Start of Data supplied
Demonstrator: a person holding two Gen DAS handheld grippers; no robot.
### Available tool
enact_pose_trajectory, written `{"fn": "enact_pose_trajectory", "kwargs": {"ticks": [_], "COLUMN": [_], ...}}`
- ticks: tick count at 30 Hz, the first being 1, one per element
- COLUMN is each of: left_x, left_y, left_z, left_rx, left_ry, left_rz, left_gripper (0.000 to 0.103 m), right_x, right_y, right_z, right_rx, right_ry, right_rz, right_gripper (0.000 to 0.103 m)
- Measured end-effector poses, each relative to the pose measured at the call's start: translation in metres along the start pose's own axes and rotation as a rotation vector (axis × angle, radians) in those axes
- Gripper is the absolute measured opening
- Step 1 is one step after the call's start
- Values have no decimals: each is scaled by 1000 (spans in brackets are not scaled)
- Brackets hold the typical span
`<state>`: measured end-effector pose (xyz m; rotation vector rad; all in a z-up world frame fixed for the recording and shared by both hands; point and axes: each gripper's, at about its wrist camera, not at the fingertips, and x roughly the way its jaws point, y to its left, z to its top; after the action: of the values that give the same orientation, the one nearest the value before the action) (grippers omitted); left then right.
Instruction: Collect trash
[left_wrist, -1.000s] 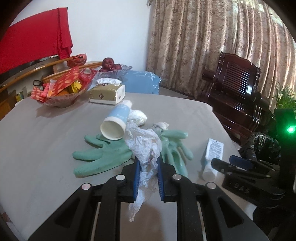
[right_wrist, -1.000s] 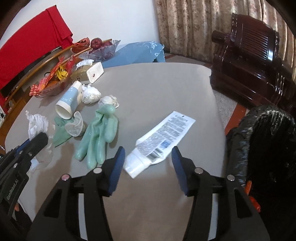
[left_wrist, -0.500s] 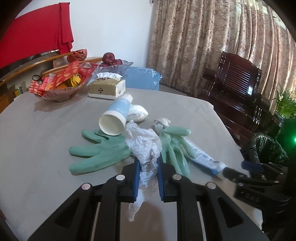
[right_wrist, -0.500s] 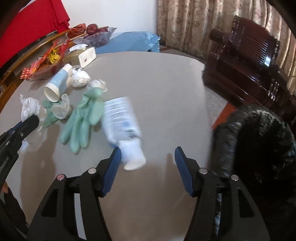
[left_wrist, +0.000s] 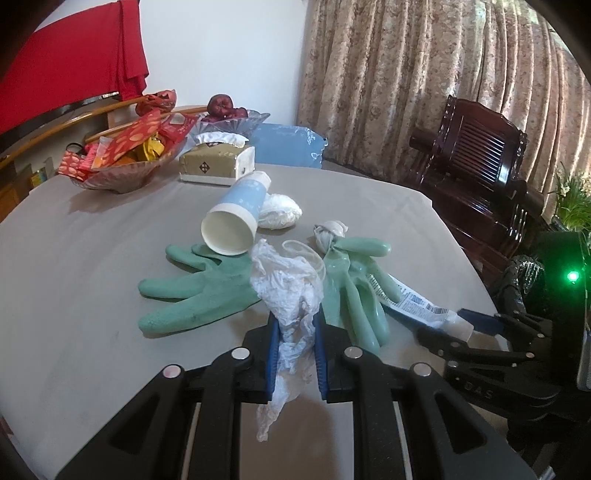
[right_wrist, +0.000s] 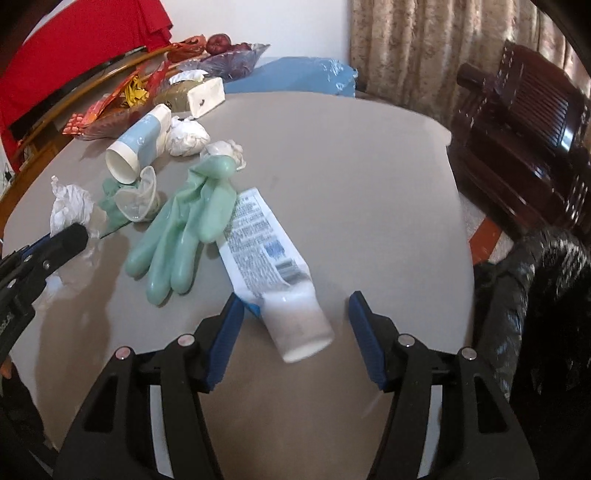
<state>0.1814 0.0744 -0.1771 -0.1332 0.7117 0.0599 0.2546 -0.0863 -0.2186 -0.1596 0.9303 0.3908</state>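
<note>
The grey counter (right_wrist: 351, 177) fills both views, with a dark wooden chair (left_wrist: 480, 155) beyond its right edge in front of patterned curtains (left_wrist: 406, 66) and a black trash bag (right_wrist: 546, 295) bunched at the near right. At the far left sit a bowl of red-wrapped snacks (left_wrist: 122, 155), a glass dish of dark red fruit (left_wrist: 229, 114) and a tissue box (left_wrist: 218, 162). Mid-counter, a rough green glove (left_wrist: 199, 284) lies flat with its fingers pointing left; a smoother green glove (right_wrist: 184, 236) lies just right of it, fingers toward the near edge. A blue-and-white paper cup (left_wrist: 236, 218) rests on its side, mouth toward the near left, touching the rough glove, with two white paper wads (left_wrist: 279, 210) (right_wrist: 225, 149) beside and behind it. A white printed tube (right_wrist: 269, 266) lies slanted, its flat end against the smooth glove and its cap end (blurred) near the counter's near edge. The left gripper (left_wrist: 295, 354) has its fingers drawn narrow and clamped on a crumpled white tissue (left_wrist: 288, 291), which bulges above the pads and trails below them. The right gripper (right_wrist: 295, 332) has its fingers spread wide on either side of the tube's cap end; the left pad is against or just beside the tube, the right pad apart from it.
</note>
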Motion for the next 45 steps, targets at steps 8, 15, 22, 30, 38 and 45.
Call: {"fn": "enact_pose_trajectory", "kwargs": {"ticks": [8,15,22,30,38,45], "left_x": [0,-11,-21,-35,-55,-69], "left_y": [-3,-10,-23,-41,-79,-134], "left_z": [-2,1,3,12,37,50], "left_rx": [11,27,48,66,99,149], "left_ry": [10,-13,-26,-57,-121,-166], "left_rz": [4,-2,-22,-55,-119,-225], "left_gripper": [17,17,17,17,17,17], "right_x": [-8,-33,-61,-110,-164,-208], "right_y": [-3,-8,-18,-24,-44,-84], "right_z": [0,-2,-5,0,3,-10], "right_rx": [25,84,138,127,113,148], "right_ry": [-29,-66,-112,-205,-307,-367], "right_rz": [43,69,91,81,33,-45], "right_gripper": [33,32,32,32,32,32]}}
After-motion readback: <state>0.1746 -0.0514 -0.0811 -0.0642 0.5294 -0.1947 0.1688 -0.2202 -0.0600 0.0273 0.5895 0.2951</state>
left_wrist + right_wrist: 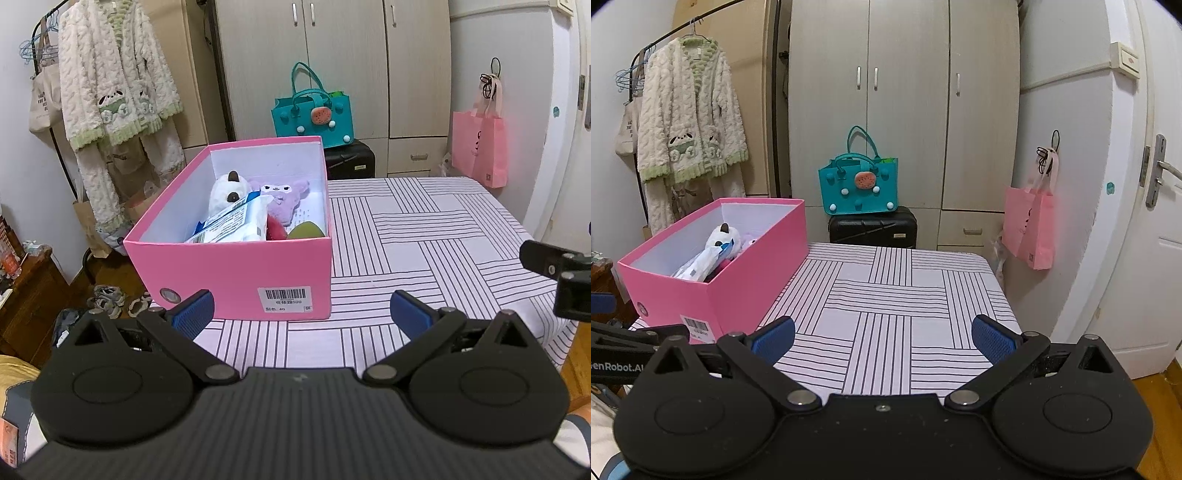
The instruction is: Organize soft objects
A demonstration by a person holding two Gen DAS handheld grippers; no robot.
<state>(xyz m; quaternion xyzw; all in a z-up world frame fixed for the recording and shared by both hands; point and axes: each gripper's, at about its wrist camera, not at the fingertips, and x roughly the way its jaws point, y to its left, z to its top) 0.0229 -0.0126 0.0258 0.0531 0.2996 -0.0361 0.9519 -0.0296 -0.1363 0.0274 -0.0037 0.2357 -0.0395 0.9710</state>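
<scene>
A pink box (229,273) stands open on the striped table (424,236). Inside lie a white plush (225,192), a purple plush (282,201), a blue-and-white wipes pack (236,221), a red soft item (275,229) and a green one (306,230). My left gripper (301,314) is open just in front of the box, holding nothing. In the right wrist view the pink box (738,288) sits at the left, with the white plush (724,238) and wipes pack (700,264) showing inside. My right gripper (882,339) is open over the bare tablecloth, to the right of the box.
Behind the table a teal bag (858,184) sits on a black suitcase (873,227) before a wardrobe (905,92). A pink bag (1028,225) hangs on the right wall. A fluffy robe (114,77) hangs on a rack at left. Shoes (107,297) lie on the floor.
</scene>
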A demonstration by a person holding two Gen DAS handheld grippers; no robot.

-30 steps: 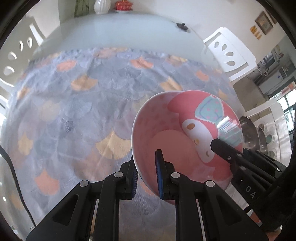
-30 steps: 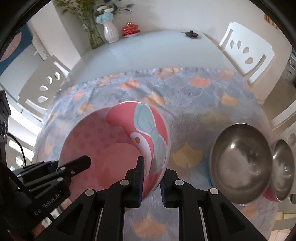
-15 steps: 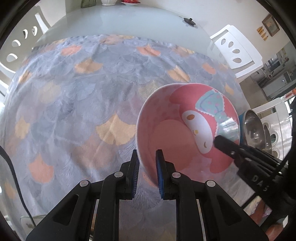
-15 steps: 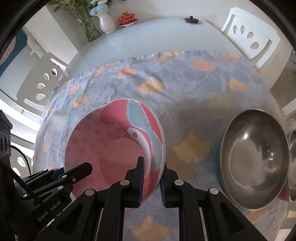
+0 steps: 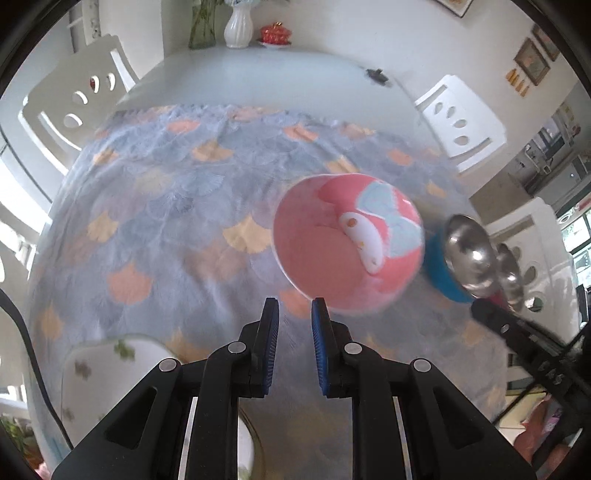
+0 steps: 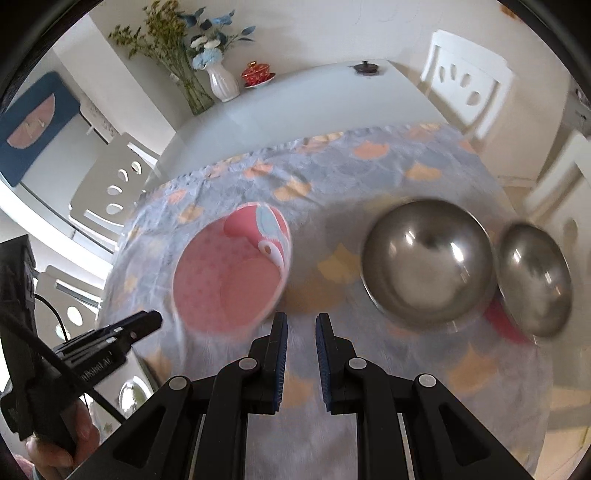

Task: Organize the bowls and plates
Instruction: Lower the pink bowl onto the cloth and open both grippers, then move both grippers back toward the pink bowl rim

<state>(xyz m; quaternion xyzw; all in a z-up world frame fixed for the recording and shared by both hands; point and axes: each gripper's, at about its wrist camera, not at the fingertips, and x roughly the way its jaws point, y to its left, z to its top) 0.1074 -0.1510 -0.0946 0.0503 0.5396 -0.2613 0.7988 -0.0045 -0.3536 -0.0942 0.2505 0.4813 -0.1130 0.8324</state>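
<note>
The pink bowl (image 5: 347,254) sits on the scale-patterned cloth (image 5: 166,221) that covers the near part of the counter (image 5: 258,74), its printed cartoon face and pale blue bow on the inner wall. In the left wrist view the left tongs (image 5: 294,317) hang just in front of the pink bowl's near rim, jaws parted with only cloth showing in the gap, gripping nothing. Just beyond the pink bowl to its right stands a steel bowl (image 5: 469,258) with a blue outside, and a second steel bowl (image 5: 511,269) is close behind that one. A white plate (image 5: 110,365) with small green sprigs lies on the near left, well apart from the pink bowl. A white vase (image 5: 238,24) stands at the counter's far edge.

In the right wrist view the right tongs (image 6: 301,328) are spread as well and empty, poised just off the pink bowl's (image 6: 232,277) right rim. The larger steel bowl (image 6: 428,262) is to the right of the pink bowl with a strip of cloth (image 6: 369,166) between them, and the smaller steel bowl (image 6: 533,280) is just beside it, farther right. The left tongs (image 6: 147,319) reach in from the left of the pink bowl. The picture is blurred.
</note>
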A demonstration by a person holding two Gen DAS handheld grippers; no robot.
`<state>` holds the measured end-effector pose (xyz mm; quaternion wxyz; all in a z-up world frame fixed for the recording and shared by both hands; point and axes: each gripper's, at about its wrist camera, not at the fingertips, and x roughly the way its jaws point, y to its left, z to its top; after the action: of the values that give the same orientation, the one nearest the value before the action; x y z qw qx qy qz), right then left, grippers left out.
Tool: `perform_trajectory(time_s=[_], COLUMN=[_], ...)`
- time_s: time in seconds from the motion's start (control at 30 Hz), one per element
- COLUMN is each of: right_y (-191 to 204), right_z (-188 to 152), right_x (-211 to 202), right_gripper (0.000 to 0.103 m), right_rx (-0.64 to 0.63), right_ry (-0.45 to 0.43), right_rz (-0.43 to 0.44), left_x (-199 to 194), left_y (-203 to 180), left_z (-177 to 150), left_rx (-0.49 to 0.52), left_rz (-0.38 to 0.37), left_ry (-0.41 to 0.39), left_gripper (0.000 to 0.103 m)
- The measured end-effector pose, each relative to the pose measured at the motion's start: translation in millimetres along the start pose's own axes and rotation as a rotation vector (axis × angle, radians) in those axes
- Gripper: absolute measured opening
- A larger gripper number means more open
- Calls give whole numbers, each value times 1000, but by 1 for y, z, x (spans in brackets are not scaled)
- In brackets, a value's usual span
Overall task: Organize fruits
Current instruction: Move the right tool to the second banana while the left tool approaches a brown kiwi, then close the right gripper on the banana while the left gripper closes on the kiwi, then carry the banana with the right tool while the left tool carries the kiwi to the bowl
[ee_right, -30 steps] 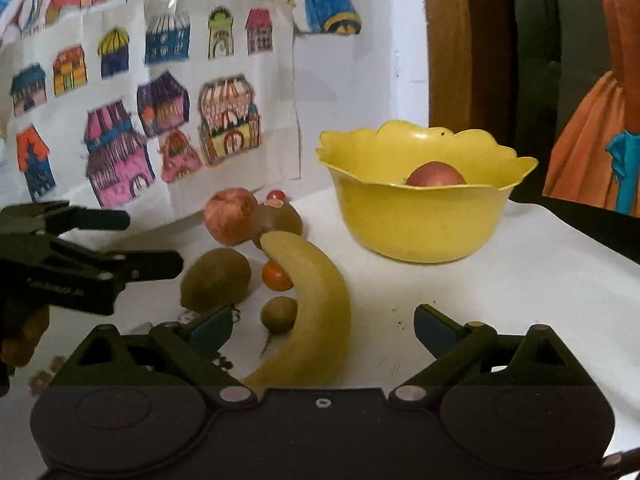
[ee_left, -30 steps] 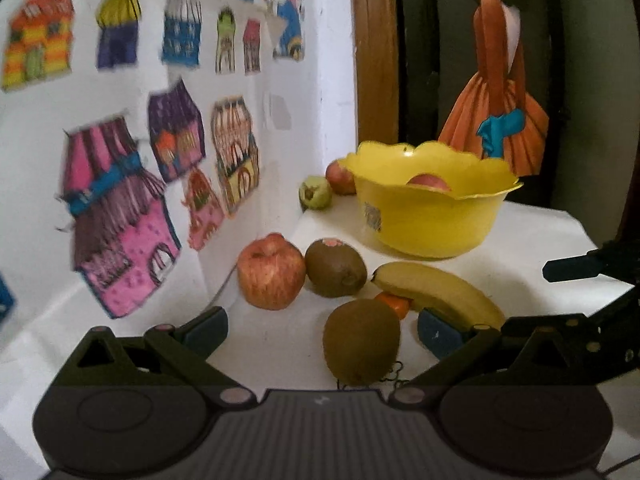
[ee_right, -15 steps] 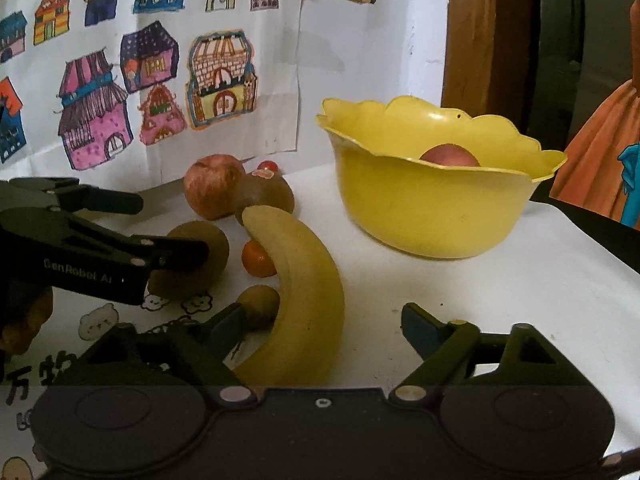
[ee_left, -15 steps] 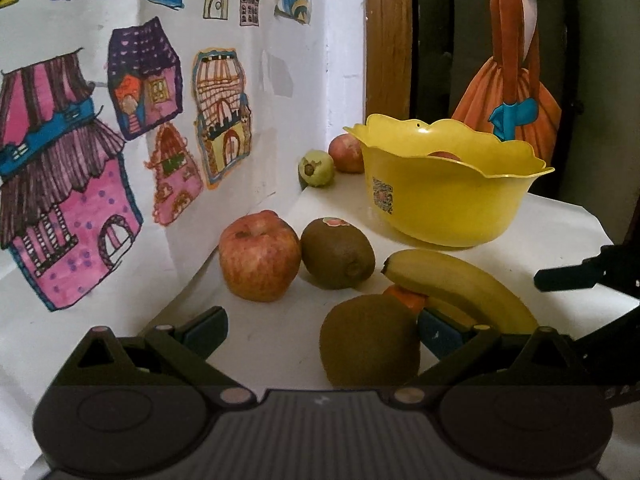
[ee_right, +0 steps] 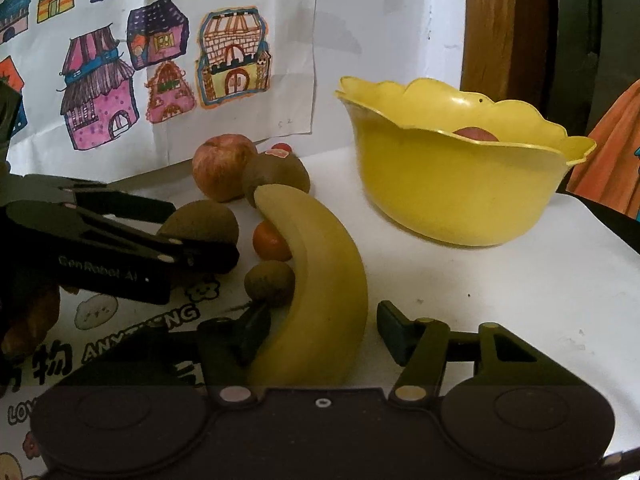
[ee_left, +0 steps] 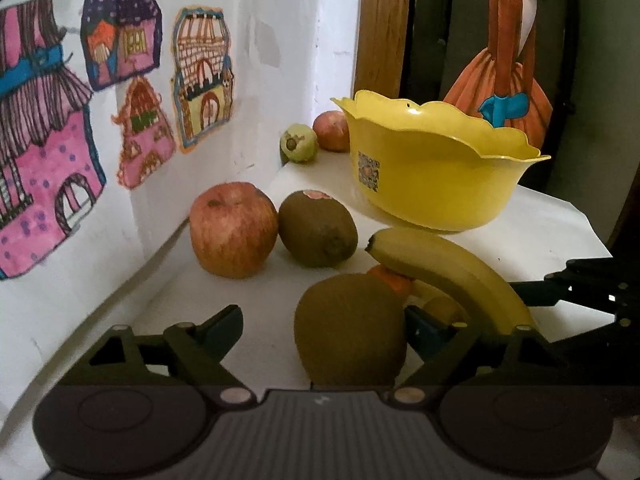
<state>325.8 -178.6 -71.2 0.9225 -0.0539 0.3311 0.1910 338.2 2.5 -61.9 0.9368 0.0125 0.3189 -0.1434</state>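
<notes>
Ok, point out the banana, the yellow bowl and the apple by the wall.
banana (ee_right: pixel 320 280), right wrist view, middle of its curved body.
yellow bowl (ee_right: pixel 452 184), right wrist view, outer wall.
apple (ee_left: pixel 232 232), left wrist view, front skin.

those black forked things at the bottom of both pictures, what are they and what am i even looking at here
They are hand-held claws: a person carries one in each hand, and each has a camera looking forward along its two fingers. So one picture comes from the left claw, the other from the right claw.

On the white table lie a banana, a red apple, two kiwis, a small orange fruit and a small brown fruit. A yellow bowl already holds one reddish fruit; two more fruits sit behind it.

Nothing is gripped yet. Both claws are open: the left has the near kiwi between its fingers, the right straddles the banana's near end.
</notes>
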Motion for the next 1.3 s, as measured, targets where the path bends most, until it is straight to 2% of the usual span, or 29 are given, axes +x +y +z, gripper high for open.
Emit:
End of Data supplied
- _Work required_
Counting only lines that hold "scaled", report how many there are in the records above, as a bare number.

- _Response to the task_
2